Soixante-douze heures après avoir voulu porter le conflit dans la capitale Damas, les insurgés ont touché directement le cœur du dispositif sécuritaire du régime de Bachar el-Assad, éliminant d’un coup plusieurs membres du « premier cercle », y compris et surtout le général Assef Chawkat, beau-frère du Président et commandant opérationnel des forces armées et de sécurité. L’attentat, survenu en pleine réunion de l’état-major militaire et sécuritaire, et qui a provoqué aussi la mort du Ministre de la Défense, constitue un véritable tournant dans le conflit. Il confirme le noyautage des premiers cercles par les réseaux insurgés, souligne les moyens opérationnels dont disposent les rebelles, et démontre leur capacité à agir à Damas et au cœur du système. Cet attentat signifie aussi que les deux parties, le régime et les insurgés, se sont affranchies des contraintes qui maintenaient encore la violence sous un certain seuil.
« L’irakisation » du conflit syrien, entendre l’emploi excessif de la violence de part et d’autre, est en marche, et elle aboutira forcément à une « libanisation », entendre à une véritable guerre civile sur fond de clivages confessionnels et communautaires. Désormais, les insurgés, qui solliciteront les soutiens extérieurs, y compris probablement le djihad international, emploieront des moyens opérationnels et militaires plus efficaces et adopteront des tactiques plus ciblées. Les forces du régime, tombées dans les faits sous le commandement du général Maher el-Assad, frère du Président Bachar el-Assad, emploieront contre les insurgés l’ensemble de leurs moyens, y compris les forces aériennes.
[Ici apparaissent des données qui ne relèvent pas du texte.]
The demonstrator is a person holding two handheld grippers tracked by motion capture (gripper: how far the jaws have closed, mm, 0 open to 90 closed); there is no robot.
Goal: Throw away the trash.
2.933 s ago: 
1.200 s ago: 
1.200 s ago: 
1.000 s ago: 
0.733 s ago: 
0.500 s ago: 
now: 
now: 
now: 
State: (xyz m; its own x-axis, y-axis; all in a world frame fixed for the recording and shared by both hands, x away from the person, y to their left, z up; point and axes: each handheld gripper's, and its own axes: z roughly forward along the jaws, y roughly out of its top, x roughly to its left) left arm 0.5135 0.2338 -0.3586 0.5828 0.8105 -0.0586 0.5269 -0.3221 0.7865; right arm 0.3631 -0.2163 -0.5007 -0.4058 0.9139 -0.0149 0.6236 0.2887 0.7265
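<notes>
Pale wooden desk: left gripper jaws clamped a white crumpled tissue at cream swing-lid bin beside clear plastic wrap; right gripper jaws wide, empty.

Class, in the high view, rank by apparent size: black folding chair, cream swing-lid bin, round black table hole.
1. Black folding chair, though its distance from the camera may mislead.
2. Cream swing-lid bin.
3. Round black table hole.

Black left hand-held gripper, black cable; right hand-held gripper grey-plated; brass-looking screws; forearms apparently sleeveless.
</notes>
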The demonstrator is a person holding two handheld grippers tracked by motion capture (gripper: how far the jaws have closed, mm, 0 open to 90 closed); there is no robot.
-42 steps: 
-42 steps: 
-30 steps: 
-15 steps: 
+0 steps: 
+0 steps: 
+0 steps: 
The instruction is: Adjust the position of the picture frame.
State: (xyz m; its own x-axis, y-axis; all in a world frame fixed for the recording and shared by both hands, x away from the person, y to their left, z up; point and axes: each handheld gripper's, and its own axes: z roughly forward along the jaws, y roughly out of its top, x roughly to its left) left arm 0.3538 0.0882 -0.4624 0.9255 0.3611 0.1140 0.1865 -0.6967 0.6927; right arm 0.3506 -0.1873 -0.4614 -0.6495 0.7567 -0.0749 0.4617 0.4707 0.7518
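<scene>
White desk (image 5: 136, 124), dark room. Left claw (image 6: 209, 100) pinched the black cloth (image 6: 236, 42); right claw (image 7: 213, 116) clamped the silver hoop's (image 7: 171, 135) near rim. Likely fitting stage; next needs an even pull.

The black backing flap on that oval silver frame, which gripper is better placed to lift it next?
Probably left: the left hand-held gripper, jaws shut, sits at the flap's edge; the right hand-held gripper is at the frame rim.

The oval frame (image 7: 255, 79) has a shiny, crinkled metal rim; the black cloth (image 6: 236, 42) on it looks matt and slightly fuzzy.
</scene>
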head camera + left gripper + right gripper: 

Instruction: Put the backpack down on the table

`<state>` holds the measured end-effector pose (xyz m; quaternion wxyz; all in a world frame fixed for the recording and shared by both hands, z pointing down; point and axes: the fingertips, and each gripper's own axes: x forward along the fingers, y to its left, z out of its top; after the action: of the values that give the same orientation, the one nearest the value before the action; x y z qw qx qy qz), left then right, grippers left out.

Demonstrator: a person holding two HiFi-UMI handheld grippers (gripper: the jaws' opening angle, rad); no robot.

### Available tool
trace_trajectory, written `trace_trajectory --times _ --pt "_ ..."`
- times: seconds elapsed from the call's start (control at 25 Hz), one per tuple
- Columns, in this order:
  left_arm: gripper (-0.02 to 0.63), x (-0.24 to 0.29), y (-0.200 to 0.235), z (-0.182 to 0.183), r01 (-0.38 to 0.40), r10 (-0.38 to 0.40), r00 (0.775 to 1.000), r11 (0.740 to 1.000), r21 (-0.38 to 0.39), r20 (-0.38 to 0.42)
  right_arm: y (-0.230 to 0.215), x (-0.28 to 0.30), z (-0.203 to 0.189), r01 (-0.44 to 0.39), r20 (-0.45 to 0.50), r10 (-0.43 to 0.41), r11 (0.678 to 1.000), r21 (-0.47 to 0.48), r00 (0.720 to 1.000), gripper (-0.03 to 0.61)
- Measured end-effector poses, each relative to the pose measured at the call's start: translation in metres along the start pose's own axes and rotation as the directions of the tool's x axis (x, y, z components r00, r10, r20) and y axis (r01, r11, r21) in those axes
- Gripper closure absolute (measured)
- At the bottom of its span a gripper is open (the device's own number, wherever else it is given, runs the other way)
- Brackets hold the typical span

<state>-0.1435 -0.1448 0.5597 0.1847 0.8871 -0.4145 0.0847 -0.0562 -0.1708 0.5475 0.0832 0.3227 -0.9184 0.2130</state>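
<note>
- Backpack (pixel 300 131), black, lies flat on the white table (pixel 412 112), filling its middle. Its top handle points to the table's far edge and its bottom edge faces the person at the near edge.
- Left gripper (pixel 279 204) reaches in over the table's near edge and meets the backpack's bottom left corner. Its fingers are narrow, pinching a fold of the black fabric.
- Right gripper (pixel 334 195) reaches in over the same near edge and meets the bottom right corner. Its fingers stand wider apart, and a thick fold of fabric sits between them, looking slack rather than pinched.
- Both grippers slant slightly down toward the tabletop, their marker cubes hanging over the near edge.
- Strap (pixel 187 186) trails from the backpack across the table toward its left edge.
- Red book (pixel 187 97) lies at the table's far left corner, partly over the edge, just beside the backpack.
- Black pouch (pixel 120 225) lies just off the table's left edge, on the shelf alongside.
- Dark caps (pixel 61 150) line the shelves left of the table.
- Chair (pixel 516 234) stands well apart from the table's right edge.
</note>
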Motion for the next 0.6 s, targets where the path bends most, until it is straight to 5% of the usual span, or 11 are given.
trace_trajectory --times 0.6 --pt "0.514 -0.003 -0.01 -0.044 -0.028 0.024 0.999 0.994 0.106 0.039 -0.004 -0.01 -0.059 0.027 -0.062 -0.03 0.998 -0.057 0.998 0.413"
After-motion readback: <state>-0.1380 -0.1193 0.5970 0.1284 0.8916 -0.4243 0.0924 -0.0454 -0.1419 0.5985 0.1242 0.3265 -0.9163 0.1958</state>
L’épisode d’aujourd’hui n’est pas sans rappeler un évènement survenu en 1980, lorsque le Président Hafez el-Assad était visé par une tentative d’assassinat perpétrée contre lui par un membre des Frères Musulmans de Hama… A l’époque, son frère Rifaat el-Assad, reconverti depuis dans l’Opposition au régime et basé actuellement à Paris, avait eu les mains libres pour étouffer la contestation au prix de plusieurs dizaines de milliers de morts. Aujourd’hui, Maher el-Assad pourrait opter pour une solution tout aussi radicale. L’attentat du 18 juillet 2012 est un tournant dans le conflit, en ce sens qu’il provoque une généralisation de la violence, et une extension de la guerre. Un acte “suicidaire” de la part des insurgés, qui risque de provoquer une réaction, également “suicidaire”, de la part du régime. Certains espèrent y voir un coup de pouce aux arrangements internationaux, vers des compromis autrefois rejetés. Pour le régime comme pour les insurgés, la partie de violence est bien engagée, les compromis viendraient, éventuellement, après.